**Problem:** Take the listing below and write it out again exactly, skipping any picture that it holds.

*** Data below Section Begins ***

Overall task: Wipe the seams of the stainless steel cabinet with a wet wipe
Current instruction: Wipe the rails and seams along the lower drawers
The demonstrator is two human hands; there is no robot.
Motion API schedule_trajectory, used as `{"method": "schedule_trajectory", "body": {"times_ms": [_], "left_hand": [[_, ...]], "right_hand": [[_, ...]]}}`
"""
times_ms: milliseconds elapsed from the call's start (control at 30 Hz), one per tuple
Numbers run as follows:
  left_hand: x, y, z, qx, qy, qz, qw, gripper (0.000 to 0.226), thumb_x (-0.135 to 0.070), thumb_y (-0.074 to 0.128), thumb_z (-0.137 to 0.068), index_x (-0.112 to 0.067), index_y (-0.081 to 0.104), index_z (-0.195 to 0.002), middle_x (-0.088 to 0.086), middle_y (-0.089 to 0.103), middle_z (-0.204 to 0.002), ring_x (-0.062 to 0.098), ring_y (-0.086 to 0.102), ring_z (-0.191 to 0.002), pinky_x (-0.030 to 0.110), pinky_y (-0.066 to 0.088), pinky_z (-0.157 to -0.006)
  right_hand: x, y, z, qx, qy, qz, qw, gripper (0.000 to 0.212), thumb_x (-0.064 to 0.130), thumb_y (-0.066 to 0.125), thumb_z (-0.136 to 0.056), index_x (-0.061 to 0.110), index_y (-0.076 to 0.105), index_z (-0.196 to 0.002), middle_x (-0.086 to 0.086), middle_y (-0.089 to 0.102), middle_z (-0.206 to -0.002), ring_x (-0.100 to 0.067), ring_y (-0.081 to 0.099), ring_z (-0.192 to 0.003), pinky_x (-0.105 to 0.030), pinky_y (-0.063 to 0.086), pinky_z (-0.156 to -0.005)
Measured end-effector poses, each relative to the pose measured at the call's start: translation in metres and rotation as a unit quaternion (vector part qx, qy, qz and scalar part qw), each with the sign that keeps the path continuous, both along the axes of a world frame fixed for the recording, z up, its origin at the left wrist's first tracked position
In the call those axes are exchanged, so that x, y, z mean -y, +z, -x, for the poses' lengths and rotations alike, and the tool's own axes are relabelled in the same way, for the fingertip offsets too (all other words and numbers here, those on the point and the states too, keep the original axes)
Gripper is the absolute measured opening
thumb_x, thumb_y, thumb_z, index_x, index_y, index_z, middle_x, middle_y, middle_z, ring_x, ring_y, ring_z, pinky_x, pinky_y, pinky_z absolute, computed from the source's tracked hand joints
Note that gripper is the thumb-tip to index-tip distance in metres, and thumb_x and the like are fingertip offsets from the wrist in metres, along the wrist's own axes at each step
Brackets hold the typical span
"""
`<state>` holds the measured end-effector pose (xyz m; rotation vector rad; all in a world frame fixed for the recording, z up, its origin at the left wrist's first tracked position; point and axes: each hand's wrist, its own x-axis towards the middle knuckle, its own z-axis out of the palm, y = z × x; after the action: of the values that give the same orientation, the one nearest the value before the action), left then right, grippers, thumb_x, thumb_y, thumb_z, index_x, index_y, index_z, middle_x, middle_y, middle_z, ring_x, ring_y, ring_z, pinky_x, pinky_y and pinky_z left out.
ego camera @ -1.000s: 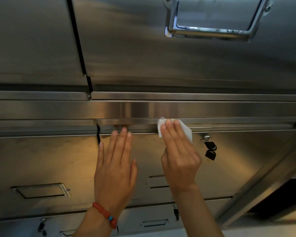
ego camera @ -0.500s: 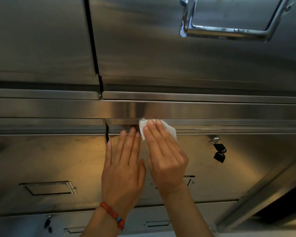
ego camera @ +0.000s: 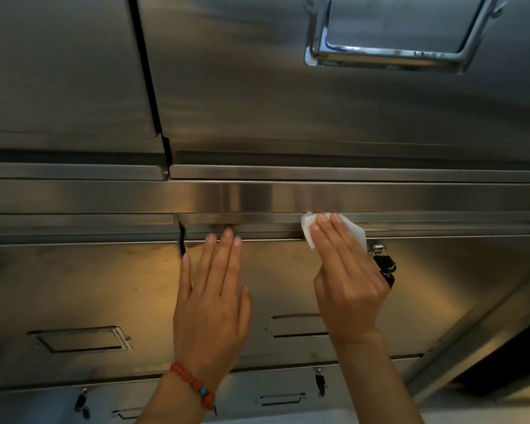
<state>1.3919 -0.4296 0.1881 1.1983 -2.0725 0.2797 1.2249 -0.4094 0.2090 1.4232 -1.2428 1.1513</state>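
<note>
The stainless steel cabinet point(ego camera: 257, 102) fills the view, with a horizontal seam point(ego camera: 257, 231) running along the top edge of a lower door. My right hand point(ego camera: 346, 280) presses a folded white wet wipe point(ego camera: 308, 228) against that seam with straight fingers, just left of the door's lock. My left hand point(ego camera: 211, 298) lies flat on the same door, fingertips just under the seam. A red bead bracelet sits on the left wrist.
Black keys point(ego camera: 386, 267) hang from the lock right beside my right hand. A vertical seam point(ego camera: 181, 240) splits the lower doors left of my left hand. A chrome handle point(ego camera: 389, 53) sits on the upper door. Recessed label holders and smaller locks lie lower down.
My right hand slid the wipe left along the seam toward my left hand, then back right to near the lock. My left hand has stayed flat on the door.
</note>
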Motion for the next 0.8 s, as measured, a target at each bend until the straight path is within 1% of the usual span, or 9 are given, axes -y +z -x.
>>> {"method": "schedule_trajectory", "body": {"times_ms": [200,300,367,500,700,800], "left_hand": [[-0.002,-0.001,0.005,0.0,0.02,0.003,1.0,0.059,-0.026,0.036,-0.086,-0.001,0.038,-0.139,0.012,0.03,-0.147,0.025,0.023,-0.137,0.046,0.011,-0.111],[-0.006,-0.001,0.012,-0.029,0.038,0.002,0.999,0.061,-0.027,0.037,-0.084,0.0,0.039,-0.139,0.014,0.033,-0.147,0.026,0.024,-0.137,0.048,0.013,-0.11],[-0.01,0.0,0.019,-0.044,0.04,0.003,0.998,0.062,-0.027,0.037,-0.084,-0.001,0.036,-0.14,0.013,0.03,-0.148,0.027,0.023,-0.137,0.049,0.014,-0.109],[-0.017,0.006,0.042,-0.04,0.011,0.023,0.999,0.06,-0.026,0.038,-0.085,-0.004,0.031,-0.141,0.013,0.03,-0.148,0.027,0.023,-0.138,0.051,0.016,-0.11],[-0.031,0.01,0.076,-0.035,-0.009,0.014,0.999,0.058,-0.024,0.037,-0.086,-0.007,0.031,-0.141,0.009,0.029,-0.149,0.024,0.021,-0.139,0.05,0.015,-0.11],[-0.035,0.011,0.091,-0.028,-0.016,0.007,0.999,0.058,-0.025,0.037,-0.085,-0.006,0.034,-0.14,0.01,0.03,-0.149,0.024,0.022,-0.139,0.05,0.016,-0.11]], "right_hand": [[-0.008,0.001,0.013,0.003,-0.019,-0.015,1.0,0.025,-0.011,0.067,-0.081,-0.001,0.071,-0.103,-0.013,0.067,-0.111,-0.025,0.064,-0.106,-0.038,0.056,-0.084],[-0.012,0.003,0.017,-0.002,-0.009,-0.015,1.0,0.019,-0.006,0.058,-0.089,-0.001,0.071,-0.101,-0.014,0.068,-0.109,-0.026,0.064,-0.105,-0.038,0.057,-0.082],[-0.015,0.004,0.02,-0.001,-0.005,-0.016,1.0,0.022,-0.003,0.051,-0.095,-0.001,0.071,-0.101,-0.013,0.068,-0.108,-0.027,0.065,-0.104,-0.038,0.057,-0.08],[-0.022,0.003,0.033,-0.005,0.001,-0.023,1.0,0.019,-0.005,0.057,-0.09,-0.002,0.07,-0.103,-0.014,0.067,-0.11,-0.027,0.064,-0.106,-0.039,0.057,-0.082],[-0.034,0.006,0.06,0.002,0.005,-0.027,1.0,0.023,0.003,0.049,-0.097,-0.002,0.07,-0.104,-0.014,0.067,-0.11,-0.028,0.063,-0.106,-0.042,0.058,-0.079],[-0.039,0.007,0.075,-0.001,0.0,-0.028,1.0,0.018,0.0,0.057,-0.092,-0.002,0.069,-0.105,-0.014,0.067,-0.111,-0.029,0.063,-0.107,-0.041,0.057,-0.08]]}}
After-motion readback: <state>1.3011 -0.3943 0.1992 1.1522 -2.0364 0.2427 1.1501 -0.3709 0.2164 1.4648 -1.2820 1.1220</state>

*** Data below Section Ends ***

**Finished task:**
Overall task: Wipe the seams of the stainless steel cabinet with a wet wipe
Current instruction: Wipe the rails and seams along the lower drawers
The demonstrator is two human hands; there is no robot.
Motion API schedule_trajectory, used as `{"method": "schedule_trajectory", "body": {"times_ms": [_], "left_hand": [[_, ...]], "right_hand": [[_, ...]]}}`
"""
times_ms: milliseconds elapsed from the call's start (control at 30 Hz), one per tuple
Numbers run as follows:
  left_hand: x, y, z, qx, qy, qz, qw, gripper (0.000 to 0.226), thumb_x (-0.135 to 0.070), thumb_y (-0.074 to 0.128), thumb_z (-0.137 to 0.068), index_x (-0.112 to 0.067), index_y (-0.081 to 0.104), index_z (-0.195 to 0.002), middle_x (-0.088 to 0.086), middle_y (-0.089 to 0.103), middle_z (-0.204 to 0.002), ring_x (-0.062 to 0.098), ring_y (-0.086 to 0.102), ring_z (-0.191 to 0.002), pinky_x (-0.030 to 0.110), pinky_y (-0.066 to 0.088), pinky_z (-0.157 to -0.006)
  right_hand: x, y, z, qx, qy, qz, qw, gripper (0.000 to 0.212), thumb_x (-0.064 to 0.130), thumb_y (-0.066 to 0.125), thumb_z (-0.136 to 0.056), index_x (-0.061 to 0.110), index_y (-0.076 to 0.105), index_z (-0.196 to 0.002), middle_x (-0.086 to 0.086), middle_y (-0.089 to 0.102), middle_z (-0.206 to -0.002), ring_x (-0.100 to 0.067), ring_y (-0.081 to 0.099), ring_z (-0.192 to 0.003), pinky_x (-0.105 to 0.030), pinky_y (-0.063 to 0.086), pinky_z (-0.156 to -0.005)
Measured end-effector poses, each relative to the pose measured at the call's start: translation in metres and rotation as a unit quaternion (vector part qx, qy, qz and scalar part qw), each with the sign that keeps the path continuous, both along the axes of a world frame fixed for the recording, z up, its origin at the left wrist's first tracked position
In the call those axes are exchanged, so that x, y, z mean -y, +z, -x, for the poses' lengths and rotations alike, and the tool's own axes are relabelled in the same way, for the fingertip offsets too (all other words and numbers here, those on the point and the states too, keep the original axes)
Gripper is the absolute measured opening
thumb_x, thumb_y, thumb_z, index_x, index_y, index_z, middle_x, middle_y, middle_z, ring_x, ring_y, ring_z, pinky_x, pinky_y, pinky_z absolute, computed from the source's tracked hand joints
Note that gripper is the thumb-tip to index-tip distance in metres, and thumb_x and the like are fingertip offsets from the wrist in metres, along the wrist's own axes at each step
Brackets hold the typical span
"""
`<state>` holds the measured end-effector pose (xyz m; rotation vector rad; all in a world frame fixed for the recording, z up, its origin at the left wrist's first tracked position; point and axes: each hand's wrist, its own x-axis towards the middle knuckle, its own z-axis out of the palm, y = z × x; after the action: of the values that give the same orientation, the one nearest the value before the action), left then right, grippers, thumb_x, thumb_y, thumb_z, index_x, index_y, index_z, middle_x, middle_y, middle_z, ring_x, ring_y, ring_z, pinky_x, pinky_y and pinky_z left out.
ego camera @ -1.000s: 
ego camera @ -0.500s: 
ego camera @ +0.000s: 
<state>1.3919 -0.4296 0.1881 1.1983 -2.0725 0.2797 1.2249 -0.4094 0.2090 1.4232 -1.2428 1.1513</state>
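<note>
The stainless steel cabinet point(ego camera: 257, 102) fills the view, with a horizontal seam point(ego camera: 257, 231) running along the top edge of a lower door. My right hand point(ego camera: 346, 280) presses a folded white wet wipe point(ego camera: 308, 228) against that seam with straight fingers, just left of the door's lock. My left hand point(ego camera: 211, 298) lies flat on the same door, fingertips just under the seam. A red bead bracelet sits on the left wrist.
Black keys point(ego camera: 386, 267) hang from the lock right beside my right hand. A vertical seam point(ego camera: 181, 240) splits the lower doors left of my left hand. A chrome handle point(ego camera: 389, 53) sits on the upper door. Recessed label holders and smaller locks lie lower down.
My right hand slid the wipe left along the seam toward my left hand, then back right to near the lock. My left hand has stayed flat on the door.
</note>
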Motion for the next 0.8 s, as measured, a target at each bend until the straight path is within 1% of the usual span, or 9 are given, axes -y +z -x.
>>> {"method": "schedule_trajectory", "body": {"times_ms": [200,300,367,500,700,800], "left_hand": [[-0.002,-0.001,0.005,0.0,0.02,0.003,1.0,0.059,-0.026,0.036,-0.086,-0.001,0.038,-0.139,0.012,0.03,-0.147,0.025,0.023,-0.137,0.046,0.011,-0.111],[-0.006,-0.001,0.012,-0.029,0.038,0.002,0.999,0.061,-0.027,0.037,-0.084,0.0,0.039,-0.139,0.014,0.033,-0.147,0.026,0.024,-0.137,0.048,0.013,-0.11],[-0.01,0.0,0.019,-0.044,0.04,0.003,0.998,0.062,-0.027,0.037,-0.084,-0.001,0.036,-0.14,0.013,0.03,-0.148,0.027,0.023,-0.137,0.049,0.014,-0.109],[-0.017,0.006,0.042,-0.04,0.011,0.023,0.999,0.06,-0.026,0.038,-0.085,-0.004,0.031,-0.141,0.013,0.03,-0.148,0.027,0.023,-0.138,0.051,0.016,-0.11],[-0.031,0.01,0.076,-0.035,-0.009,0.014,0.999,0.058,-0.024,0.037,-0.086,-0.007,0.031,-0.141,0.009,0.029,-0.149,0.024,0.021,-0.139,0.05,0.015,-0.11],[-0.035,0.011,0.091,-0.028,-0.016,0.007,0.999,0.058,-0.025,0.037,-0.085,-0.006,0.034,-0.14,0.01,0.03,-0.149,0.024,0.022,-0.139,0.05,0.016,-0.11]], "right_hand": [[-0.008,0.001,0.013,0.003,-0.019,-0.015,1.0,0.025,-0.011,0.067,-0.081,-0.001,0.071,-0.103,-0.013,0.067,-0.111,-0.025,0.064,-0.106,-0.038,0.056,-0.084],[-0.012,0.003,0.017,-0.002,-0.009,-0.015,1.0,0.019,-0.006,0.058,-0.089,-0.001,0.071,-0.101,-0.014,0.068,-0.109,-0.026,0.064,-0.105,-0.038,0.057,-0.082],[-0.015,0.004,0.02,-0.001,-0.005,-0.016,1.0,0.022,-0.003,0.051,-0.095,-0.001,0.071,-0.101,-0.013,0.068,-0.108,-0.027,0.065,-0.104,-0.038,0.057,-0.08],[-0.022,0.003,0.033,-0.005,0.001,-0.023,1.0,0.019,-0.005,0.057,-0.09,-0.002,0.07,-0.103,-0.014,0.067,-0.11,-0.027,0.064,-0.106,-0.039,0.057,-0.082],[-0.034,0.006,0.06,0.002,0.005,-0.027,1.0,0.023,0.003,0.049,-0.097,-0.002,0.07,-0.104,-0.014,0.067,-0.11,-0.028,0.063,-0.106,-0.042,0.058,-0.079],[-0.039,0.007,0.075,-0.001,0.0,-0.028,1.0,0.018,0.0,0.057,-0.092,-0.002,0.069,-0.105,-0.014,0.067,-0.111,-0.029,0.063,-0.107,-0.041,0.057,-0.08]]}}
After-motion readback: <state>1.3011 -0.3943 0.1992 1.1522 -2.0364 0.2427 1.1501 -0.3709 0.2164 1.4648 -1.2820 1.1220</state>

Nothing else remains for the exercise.